Protestantismo e fé operante

Onde quer que o Protestantismo fincasse suas raízes, a sua influência se tornaria notória como uma força modeladora da cultura, não apenas da vida religiosa.[2] Lembremo-nos de que a Revolução Industrial ocorreu na Inglaterra Protestante e, de que F.W. Taylor (1856-1915), conhecido como “Pai da administração científica” e “Fundador da administração científica”, era protestante[3] e norte-americano.[4]

 

Trabalho e Glória de Deus

Max Weber (1864-1920), ao analisar o progresso econômico protestante, não conseguiu captar adequadamente este aspecto fundamental no protestantismo, que enfatiza o trabalho, não simplesmente pelo dever ou vocação, conforme Weber entendeu, mas para a glória de Deus. Este é o fator preponderante que escapou à sua compreensão.[5]

Precisamos aqui enfatizar alguns pontos já vistos.

As Escrituras nos ensinam que Deus nos criou para o trabalho (Gn 2.8,15). O trabalho, portanto, dentro do ciclo da Criação e da vida, faz parte do propósito de Deus para o ser humano, sendo objeto de satisfação humana: “Em vindo o sol, (…) sai o homem para o seu trabalho, e para o seu encargo até à tarde” (Sl 104.22-23).
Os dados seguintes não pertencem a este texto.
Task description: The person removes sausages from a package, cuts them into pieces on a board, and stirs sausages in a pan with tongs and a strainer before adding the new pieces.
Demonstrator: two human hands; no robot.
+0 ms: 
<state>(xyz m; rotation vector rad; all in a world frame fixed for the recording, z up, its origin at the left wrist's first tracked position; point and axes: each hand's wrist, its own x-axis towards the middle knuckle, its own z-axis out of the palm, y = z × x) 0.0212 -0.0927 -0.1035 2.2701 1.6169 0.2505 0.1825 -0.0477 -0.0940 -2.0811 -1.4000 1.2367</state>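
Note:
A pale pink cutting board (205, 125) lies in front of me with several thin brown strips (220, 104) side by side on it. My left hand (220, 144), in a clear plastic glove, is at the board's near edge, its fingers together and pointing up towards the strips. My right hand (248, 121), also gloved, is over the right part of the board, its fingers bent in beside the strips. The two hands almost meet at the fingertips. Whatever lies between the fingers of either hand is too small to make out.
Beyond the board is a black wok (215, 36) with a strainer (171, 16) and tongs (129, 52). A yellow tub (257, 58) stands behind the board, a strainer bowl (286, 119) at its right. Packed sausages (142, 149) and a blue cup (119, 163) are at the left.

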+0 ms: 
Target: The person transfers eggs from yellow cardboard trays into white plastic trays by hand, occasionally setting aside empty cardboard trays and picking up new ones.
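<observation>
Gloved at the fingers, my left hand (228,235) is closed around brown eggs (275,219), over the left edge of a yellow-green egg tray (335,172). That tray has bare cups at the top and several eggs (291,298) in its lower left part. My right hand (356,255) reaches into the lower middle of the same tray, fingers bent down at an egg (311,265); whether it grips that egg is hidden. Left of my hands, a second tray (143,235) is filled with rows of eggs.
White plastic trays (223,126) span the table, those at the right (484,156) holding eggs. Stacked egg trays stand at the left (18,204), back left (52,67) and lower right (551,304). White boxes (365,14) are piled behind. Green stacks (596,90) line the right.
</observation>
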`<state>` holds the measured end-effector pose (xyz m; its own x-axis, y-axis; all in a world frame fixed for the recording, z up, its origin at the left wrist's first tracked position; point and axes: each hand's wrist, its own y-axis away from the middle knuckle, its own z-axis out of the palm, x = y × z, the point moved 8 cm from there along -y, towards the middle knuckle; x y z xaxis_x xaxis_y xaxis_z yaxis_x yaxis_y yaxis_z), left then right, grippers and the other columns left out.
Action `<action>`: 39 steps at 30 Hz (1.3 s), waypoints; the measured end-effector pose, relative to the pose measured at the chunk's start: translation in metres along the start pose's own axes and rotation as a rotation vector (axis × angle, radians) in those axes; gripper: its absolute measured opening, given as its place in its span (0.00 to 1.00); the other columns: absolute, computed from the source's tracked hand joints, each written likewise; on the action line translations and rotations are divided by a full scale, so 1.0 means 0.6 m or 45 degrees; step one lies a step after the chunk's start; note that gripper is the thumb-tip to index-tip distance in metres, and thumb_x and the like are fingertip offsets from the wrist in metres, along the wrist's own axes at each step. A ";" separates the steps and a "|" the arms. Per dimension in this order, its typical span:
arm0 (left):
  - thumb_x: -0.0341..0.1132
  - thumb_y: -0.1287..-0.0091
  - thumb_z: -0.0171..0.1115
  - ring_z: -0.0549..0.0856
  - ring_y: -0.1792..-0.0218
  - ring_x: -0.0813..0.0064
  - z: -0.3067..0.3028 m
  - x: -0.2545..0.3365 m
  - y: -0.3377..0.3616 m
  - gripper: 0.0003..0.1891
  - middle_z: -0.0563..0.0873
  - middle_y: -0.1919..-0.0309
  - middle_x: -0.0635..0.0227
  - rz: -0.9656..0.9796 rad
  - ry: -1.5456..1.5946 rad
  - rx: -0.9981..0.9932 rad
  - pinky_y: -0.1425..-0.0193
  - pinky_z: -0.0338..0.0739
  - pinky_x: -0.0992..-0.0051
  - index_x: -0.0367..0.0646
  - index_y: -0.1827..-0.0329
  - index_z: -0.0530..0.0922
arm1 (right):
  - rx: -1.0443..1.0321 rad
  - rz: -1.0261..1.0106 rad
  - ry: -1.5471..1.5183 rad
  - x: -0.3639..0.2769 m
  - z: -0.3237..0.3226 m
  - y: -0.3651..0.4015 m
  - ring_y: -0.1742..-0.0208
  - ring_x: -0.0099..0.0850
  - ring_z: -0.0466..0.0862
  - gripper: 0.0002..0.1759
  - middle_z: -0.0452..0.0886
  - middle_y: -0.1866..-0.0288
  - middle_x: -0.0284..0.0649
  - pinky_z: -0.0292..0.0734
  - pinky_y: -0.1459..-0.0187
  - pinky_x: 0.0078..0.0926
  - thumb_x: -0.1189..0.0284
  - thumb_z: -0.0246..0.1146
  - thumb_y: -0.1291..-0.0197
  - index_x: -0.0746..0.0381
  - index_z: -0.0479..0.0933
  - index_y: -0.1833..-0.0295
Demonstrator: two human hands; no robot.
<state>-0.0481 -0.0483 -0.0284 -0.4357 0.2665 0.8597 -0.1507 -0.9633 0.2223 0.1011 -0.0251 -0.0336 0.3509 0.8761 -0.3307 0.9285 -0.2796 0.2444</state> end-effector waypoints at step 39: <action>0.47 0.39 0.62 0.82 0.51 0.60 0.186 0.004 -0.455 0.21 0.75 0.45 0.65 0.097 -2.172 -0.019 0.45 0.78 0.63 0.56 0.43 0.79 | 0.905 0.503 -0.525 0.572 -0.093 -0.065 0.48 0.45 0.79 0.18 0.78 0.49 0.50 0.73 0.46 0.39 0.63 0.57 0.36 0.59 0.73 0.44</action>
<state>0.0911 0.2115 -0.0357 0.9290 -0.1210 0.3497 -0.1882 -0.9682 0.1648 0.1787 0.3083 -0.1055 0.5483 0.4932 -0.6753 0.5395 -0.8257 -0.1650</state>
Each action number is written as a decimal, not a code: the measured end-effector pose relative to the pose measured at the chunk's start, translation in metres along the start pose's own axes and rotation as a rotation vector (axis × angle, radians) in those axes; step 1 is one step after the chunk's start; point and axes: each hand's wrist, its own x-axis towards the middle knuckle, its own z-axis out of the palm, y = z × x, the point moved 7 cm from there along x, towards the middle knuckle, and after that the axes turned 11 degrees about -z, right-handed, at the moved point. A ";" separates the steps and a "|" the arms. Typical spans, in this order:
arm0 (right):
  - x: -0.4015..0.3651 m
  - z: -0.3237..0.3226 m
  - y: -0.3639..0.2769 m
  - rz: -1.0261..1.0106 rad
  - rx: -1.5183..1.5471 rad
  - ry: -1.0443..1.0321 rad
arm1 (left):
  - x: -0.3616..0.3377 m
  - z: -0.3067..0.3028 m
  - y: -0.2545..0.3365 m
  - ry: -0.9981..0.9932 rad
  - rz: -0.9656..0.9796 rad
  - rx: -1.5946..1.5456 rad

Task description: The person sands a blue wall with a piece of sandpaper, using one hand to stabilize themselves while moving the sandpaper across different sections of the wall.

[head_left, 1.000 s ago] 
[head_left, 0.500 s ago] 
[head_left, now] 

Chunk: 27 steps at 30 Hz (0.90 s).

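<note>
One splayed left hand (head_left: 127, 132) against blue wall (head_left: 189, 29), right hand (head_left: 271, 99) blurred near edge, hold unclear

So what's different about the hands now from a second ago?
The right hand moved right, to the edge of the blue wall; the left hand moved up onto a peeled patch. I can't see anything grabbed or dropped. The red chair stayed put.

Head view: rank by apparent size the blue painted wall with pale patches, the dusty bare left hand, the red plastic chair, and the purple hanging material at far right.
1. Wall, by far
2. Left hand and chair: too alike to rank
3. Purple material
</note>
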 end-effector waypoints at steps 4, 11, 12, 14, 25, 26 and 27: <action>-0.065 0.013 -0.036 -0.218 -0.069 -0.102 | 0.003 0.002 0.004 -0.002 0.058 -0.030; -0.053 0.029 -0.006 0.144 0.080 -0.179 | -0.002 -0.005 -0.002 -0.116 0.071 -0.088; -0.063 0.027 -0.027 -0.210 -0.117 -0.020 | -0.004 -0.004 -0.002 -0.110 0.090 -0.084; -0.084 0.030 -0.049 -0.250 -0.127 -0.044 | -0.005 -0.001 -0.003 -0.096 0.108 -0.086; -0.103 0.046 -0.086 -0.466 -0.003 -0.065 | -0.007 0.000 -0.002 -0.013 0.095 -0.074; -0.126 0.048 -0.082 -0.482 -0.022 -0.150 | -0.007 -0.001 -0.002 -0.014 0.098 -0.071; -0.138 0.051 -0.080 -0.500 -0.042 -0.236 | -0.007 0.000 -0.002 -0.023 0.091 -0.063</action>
Na concepção cristã, o trabalho dignifica o homem, devendo o cristão estar motivado a despeito do seu baixo salário, ou do reconhecimento humano, embora as Escrituras também observem que o trabalhador é digno do seu salário (Lc 10.7).

Seu trabalho deve ser entendido como uma prenda feita a Deus, independentemente dos senhores terrenos. Desse modo, o que de fato importa, não é o trabalho em si, mas o espírito com o qual ele é feito. A dignidade deve permear todas as nossas obras, visto que as realizamos para o Senhor e pela capacitação do Senhor: “Ao executarem o que Deus lhes determinou, os homens devem começar sempre com oração, invocando o nome de Deus e oferecendo-lhe seus labores, para que ele os abençoe”, instrui-nos Calvino.[6] O nosso trabalho revela a nossa percepção de Deus e de sua Criação.

A prestação de contas de nosso trabalho deverá ser feita a Deus. É Ele com o seu escrutínio perfeito e eterno quem julgará as obras de nossas mãos; por isso a recomendação do apóstolo Paulo:

 

E tudo o que fizerdes, seja em palavra, seja em ação, fazei-o em nome do Senhor Jesus, dando por ele graças a Deus (…). Servos, obedecei em tudo aos vossos senhores segundo a carne, não servindo apenas sob vigilância, visando tão-só agradar homens, mas em singeleza de coração, temendo ao Senhor. Tudo quanto fizerdes, fazei-o de todo o coração, como para o Senhor, e não para homens, cientes de que recebereis do Senhor a recompensa da herança. A Cristo, o Senhor, é que estais servindo; pois aquele que faz injustiça receberá em troco a injustiça feita; e nisto não há acepção de pessoas. Senhores, tratai aos servos com justiça e com equidade, certos de que também vós tendes Senhor no céu. (Cl 3.17,22-4.1)(Veja-se: Ef 6.5-9).

 

Assim, não há desculpas para a fuga do trabalho, mesmo em nome de um motivo supostamente religioso (1Ts 4.9-12/Ef 4.28; 1Tm 5.11-13).

Um comentarista bíblico resume bem o espírito cristão do trabalho, afirmando: “O trabalhador deve fazê-lo como se fosse para Cristo. Nós não trabalhamos pelo pagamento, nem por ambição, nem para satisfazer a um amo terreno. Trabalhamos de tal maneira que possamos tomar cada trabalho e oferecê-lo a Cristo”.[7] (Veja-se: 1Tm 6.1-2).

 

Trabalho compartilhado

Como vimos, desde a Criação o homem foi colocado numa posição acima das outras criaturas, cabendo-lhe o domínio sobre os outros seres criados, sendo abençoado por Deus com a capacidade de procriar-se (Gn 1.22)[8] e dispondo de grande parte da criação para o seu alimento (Gn 1.26-30; 2.9).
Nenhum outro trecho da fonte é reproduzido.